От Рейн не укрылось, как сладострастно раздувались его ноздри, когда он вдыхал ее запах. Она задержала дыхание, как любитель-наездник, приблизившийся к высокому барьеру. Она чувствовала себя беззащитной, рассерженной и до крайности растревоженной.

Поэтому опрометчиво бросила вызов Корду – уж лучше разозлить его, чем пасть жертвой его чувственности.

– Даже если среди террористов есть женщины, какой от меня здесь может быть вред? От меня одной?

– Ты можешь заложить взрывное устройство.

– Это смешно.

– Что ты разбрасывала вокруг?

Вопрос прозвучал так, словно ее ответ Корда совершенно не заботил. Но его глаза стали ледяными и безжалостными. Разницу между «почти уверен» и «абсолютно уверен» он никогда не сбрасывал со счетов. Поскольку цена ошибки – смерть.

Рейн ощущала тяжесть тела Корда. Он был похож на Дева, готового к прыжку вслепую, стоило лишь получить сигнал наездника.

– Камешки, – быстро сказала она. – Я кидала гальку. Это привычка. Я обычно подбираю их и кидаю, когда о чем-то думаю. – Потом горячо добавила:

– Бессмысленно заниматься мной! У меня в рюкзаке бомба не поместится!

Даже при том, что Чандлер-Смит обладал фантастическим умением оградить семейство от своей работы, Корд и подумать не мог, что его дочь окажется столь наивной.

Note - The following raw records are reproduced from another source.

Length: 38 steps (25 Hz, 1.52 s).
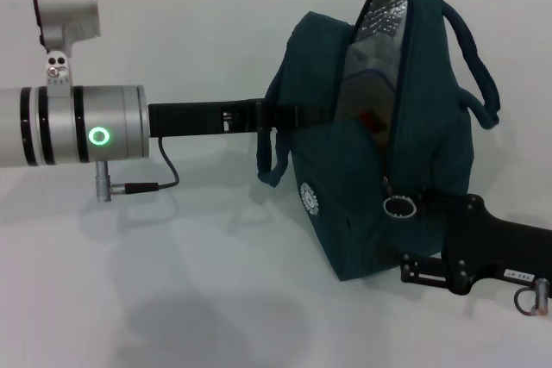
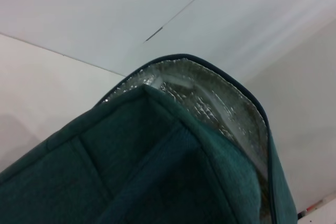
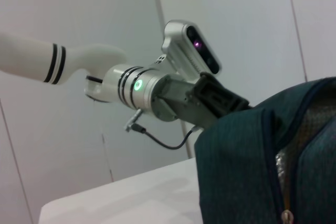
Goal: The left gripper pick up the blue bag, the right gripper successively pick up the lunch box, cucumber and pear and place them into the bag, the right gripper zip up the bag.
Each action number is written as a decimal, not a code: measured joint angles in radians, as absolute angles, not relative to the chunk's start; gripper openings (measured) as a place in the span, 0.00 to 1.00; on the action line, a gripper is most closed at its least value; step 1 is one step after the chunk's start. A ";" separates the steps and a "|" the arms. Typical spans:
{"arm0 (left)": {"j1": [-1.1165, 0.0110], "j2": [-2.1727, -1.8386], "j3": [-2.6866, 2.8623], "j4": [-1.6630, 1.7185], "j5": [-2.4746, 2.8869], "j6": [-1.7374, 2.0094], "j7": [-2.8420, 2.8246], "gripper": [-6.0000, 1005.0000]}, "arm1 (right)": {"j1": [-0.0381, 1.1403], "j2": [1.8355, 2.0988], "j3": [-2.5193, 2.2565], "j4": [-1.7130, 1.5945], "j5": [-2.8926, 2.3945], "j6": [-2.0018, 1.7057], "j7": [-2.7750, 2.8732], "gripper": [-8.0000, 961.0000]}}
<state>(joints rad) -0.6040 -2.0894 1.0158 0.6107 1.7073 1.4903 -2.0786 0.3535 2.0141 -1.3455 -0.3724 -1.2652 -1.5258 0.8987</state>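
My left gripper [image 1: 289,115] jaws are clamped on the blue bag [image 1: 431,152]. The fabric is soft and will sag, so I'd pull the ring zipper pull [image 1: 399,206]. I can't tell the right gripper [image 1: 423,269] jaws.

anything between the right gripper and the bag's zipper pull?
Nothing visible does. In the head view the right gripper sits low against the blue bag, just below the ring zipper pull, with only bag fabric between them. The left gripper is on the bag's far side, out of the way.
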 joint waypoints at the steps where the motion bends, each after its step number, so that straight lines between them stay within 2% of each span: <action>1: -0.604 -2.089 1.016 0.611 1.707 1.490 -2.079 0.06 | 0.353 2.014 -1.340 -0.371 -1.264 -1.527 0.899 0.75; 16: -0.603 -2.089 1.015 0.611 1.707 1.490 -2.079 0.06 | 0.343 2.011 -1.326 -0.368 -1.260 -1.534 0.894 0.75; 19: -0.603 -2.089 1.015 0.611 1.707 1.490 -2.079 0.06 | 0.343 2.011 -1.328 -0.367 -1.261 -1.533 0.895 0.55; 24: -0.602 -2.089 1.017 0.611 1.707 1.490 -2.079 0.06 | 0.340 2.011 -1.327 -0.367 -1.259 -1.532 0.896 0.39; 29: -0.601 -2.089 1.018 0.611 1.707 1.490 -2.079 0.06 | 0.339 2.011 -1.325 -0.365 -1.256 -1.530 0.899 0.38; 35: -0.598 -2.087 1.019 0.611 1.707 1.491 -2.079 0.06 | 0.333 2.010 -1.325 -0.365 -1.256 -1.531 0.900 0.29; 38: -0.593 -2.087 1.017 0.612 1.707 1.492 -2.079 0.06 | 0.329 2.009 -1.325 -0.366 -1.256 -1.537 0.897 0.28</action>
<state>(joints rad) -0.5930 -2.0868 1.0169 0.6116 1.7072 1.4921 -2.0785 0.3291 2.0095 -1.3253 -0.3657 -1.2558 -1.5365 0.8966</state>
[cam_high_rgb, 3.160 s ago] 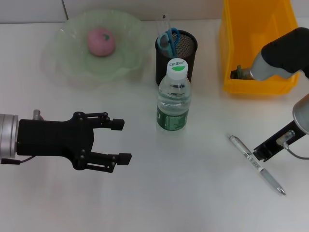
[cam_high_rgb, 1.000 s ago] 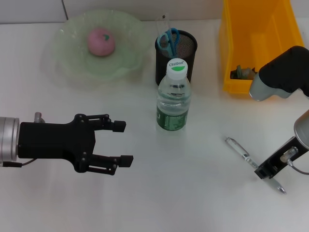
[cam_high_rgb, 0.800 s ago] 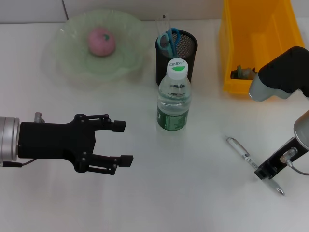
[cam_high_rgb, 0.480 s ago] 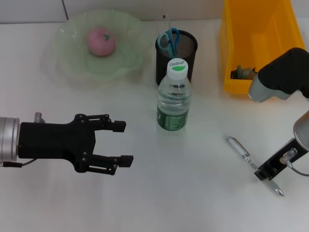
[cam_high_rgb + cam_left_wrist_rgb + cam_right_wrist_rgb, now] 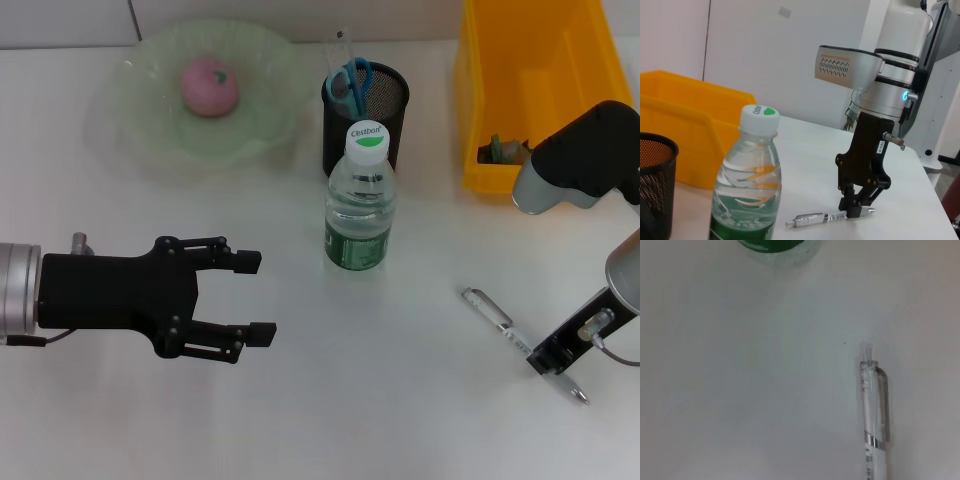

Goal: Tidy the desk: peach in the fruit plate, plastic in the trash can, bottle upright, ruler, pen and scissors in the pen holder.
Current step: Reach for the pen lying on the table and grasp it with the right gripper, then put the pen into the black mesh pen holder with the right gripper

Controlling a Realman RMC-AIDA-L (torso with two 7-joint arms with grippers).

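The pen (image 5: 497,320) lies flat on the desk (image 5: 380,400), its long axis diagonal (clip end toward the bottle (image 5: 360,200)). The right gripper (image 5: 856,209) jaws clamp its far end; the left gripper (image 5: 255,296) jaws are apart.

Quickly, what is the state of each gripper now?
Left gripper: open, holding nothing.
Right gripper: shut on the pen, which lies on the table.

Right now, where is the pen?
In the head view the pen lies flat on the table at the robot's right, below the yellow bin and right of the bottle, with the right hand closed around its lower half.
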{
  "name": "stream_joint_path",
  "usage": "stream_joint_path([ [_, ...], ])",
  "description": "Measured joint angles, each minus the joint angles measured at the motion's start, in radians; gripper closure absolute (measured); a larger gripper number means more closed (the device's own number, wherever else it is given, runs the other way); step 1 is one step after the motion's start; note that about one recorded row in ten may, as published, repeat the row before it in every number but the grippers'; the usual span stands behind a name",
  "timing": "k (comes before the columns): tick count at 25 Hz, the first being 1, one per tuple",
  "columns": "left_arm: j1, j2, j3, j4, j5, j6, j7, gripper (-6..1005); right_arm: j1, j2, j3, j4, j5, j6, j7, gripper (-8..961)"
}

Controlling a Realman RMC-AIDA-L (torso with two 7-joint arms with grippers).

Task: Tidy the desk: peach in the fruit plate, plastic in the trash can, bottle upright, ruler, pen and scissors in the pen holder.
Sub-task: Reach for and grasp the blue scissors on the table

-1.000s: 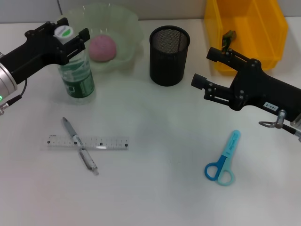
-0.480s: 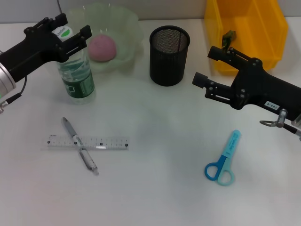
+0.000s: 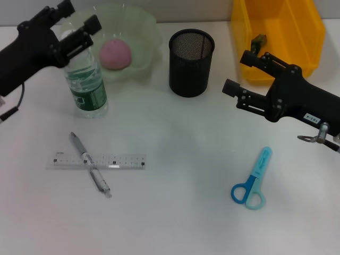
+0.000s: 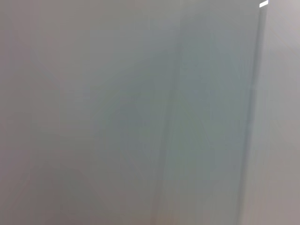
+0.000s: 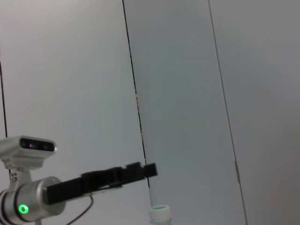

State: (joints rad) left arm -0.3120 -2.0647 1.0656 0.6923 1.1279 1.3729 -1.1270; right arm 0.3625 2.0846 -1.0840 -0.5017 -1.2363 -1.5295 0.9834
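A: What was changed over the last second?

B: The left claw (image 3: 77,29) was lifted up and back from the bottle (image 3: 85,74). A second ago its fingers were set around the cap; now they were seen spread open, above and behind the bottle's top, gripping nothing. The bottle was left standing upright on the bench (image 3: 175,159), just beside the fruit plate (image 3: 143,32).

A: And what was meant by that for the task?

B: The upright-bottle step was judged done. The right claw (image 3: 245,71) had been shifted slightly toward the trash can (image 3: 303,32); its fingers were held apart and empty.

A: How were the containers filled?

B: The peach (image 3: 116,53) was already lying in the fruit plate. 1 small dark scrap, taken to be the plastic (image 3: 258,41), was seen inside the yellow trash can. Nothing could be seen in the black mesh pen holder (image 3: 191,62).

A: So what was left?

B: 3 items were left on the bench: the pen (image 3: 90,172) lying crossed over the ruler (image 3: 98,161), and the scissors (image 3: 252,180) lying well apart, near the right arm. The scissors were judged the likeliest next pick for that arm.
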Motion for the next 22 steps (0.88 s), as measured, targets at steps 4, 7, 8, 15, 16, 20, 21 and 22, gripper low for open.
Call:
stream_joint_path([
  [4,0.009,0.003,0.008,-0.003,0.017,0.143,0.011,241,-0.005,-0.002,0.004,0.0,0.0,-0.001,0.006,133],
  [7,-0.002,0.004,0.012,0.0,0.128,0.319,0.038,243,-0.012,-0.002,0.004,0.0,0.0,-0.006,0.009,133],
  [8,-0.002,0.004,0.012,0.0,0.128,0.319,0.038,243,-0.012,-0.002,0.004,0.0,0.0,-0.006,0.009,133],
  [15,-0.09,0.0,0.011,-0.005,0.376,0.404,-0.074,245,-0.049,-0.024,0.005,-0.074,-0.024,-0.062,0.117,133],
  [16,-0.094,-0.001,0.009,-0.008,0.386,0.397,-0.077,245,-0.059,-0.032,0.008,-0.103,-0.038,-0.071,0.144,133],
  [20,-0.097,-0.004,0.003,-0.016,0.392,0.385,-0.072,245,-0.09,-0.048,0.1,-0.307,-0.215,-0.127,0.326,133],
  [21,-0.098,-0.004,0.002,-0.016,0.391,0.383,-0.072,245,-0.092,-0.049,0.139,-0.373,-0.282,-0.15,0.382,133],
  [22,-0.099,-0.005,0.002,-0.019,0.391,0.376,-0.072,245,-0.081,-0.048,0.205,-0.512,-0.416,-0.203,0.497,133],
])
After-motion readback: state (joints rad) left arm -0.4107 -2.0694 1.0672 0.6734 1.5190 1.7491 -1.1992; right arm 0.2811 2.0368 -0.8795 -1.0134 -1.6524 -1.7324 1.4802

– Проводам и взрывателю не надо много места, – проговорил он нетерпеливо. – Никому не нужен даже фосфор. В твой рюкзак войдет шашка, а то и добротный старомодный динамит, от которых ночью может прогреметь взрыв. – Его голос стал отрывистым и настойчивым:

– Зачем ты здесь копала?

– Посмотреть, какая почва.

Корд молчал, давая тем самым понять, что ждет дальнейших объяснений. Такое молчание обычно хорошо срабатывало на допросах. Он пользовался этим отличным приемом достаточно часто и не сомневался в его эффективности. Если Рейн столь же невинна, какой кажется, она поторопится объяснить, для чего ей это понадобилось.

– Я хотела узнать, насколько твердая земля на глубине, – пояснила девушка, – сухая она или влажная и будет ли надежно держать Дева на скоростном спуске, когда его копыта станут глубоко уходить в землю. Вот зачем.

– И ты не собиралась заложить немного взрывчатки?

– С какой стати…

– Чтобы лошади, спустившись с холма, увидели ад на земле, – холодно прервал он Рейн.

Рейн ошарашенно уставилась на него.

– Уродовать лошадей? Да на это никто не пойдет!

Корд долго изучающе глядел на нее. Если ужас в глазах и невинное выражение лица – фальшь, он мертвец.

Если нет, то Блю стоило бы устроить хорошую взбучку за то, что он до такой степени отгородил свою младшую дочь от мерзостей жизни.

Когда Корд наконец заговорил, его голос звучал очень цинично и устало.

– Если ты веришь в это, малышка, то тебе нельзя выходить одной на улицу, как стемнеет. Помнишь Олимпийские игры в Мюнхене? А что скажешь насчет того, как ИРА lt;Ирландская республиканская армия.gt; бомбила охрану Королевского дворца? Окровавленные куски человеческого мяса валялись повсюду!

– Прекрати! – прошептала Рейн сдавленным от испуга голосом.

– Я пытаюсь.

– Приставая к незнакомым женщинам?

– Не важно к кому, – заявил он.

Рейн посмотрела в холодные внимательные глаза и поняла, как ей повезло, что Корд умеет так хорошо владеть собой. По крайней мере она надеялась на это. Казалось бы, недоразумение разрешилось, но она до сих пор, словно бабочка, пришпилена к твердой земле.

А мужчина с холодными глазами не торопился отпустить ее.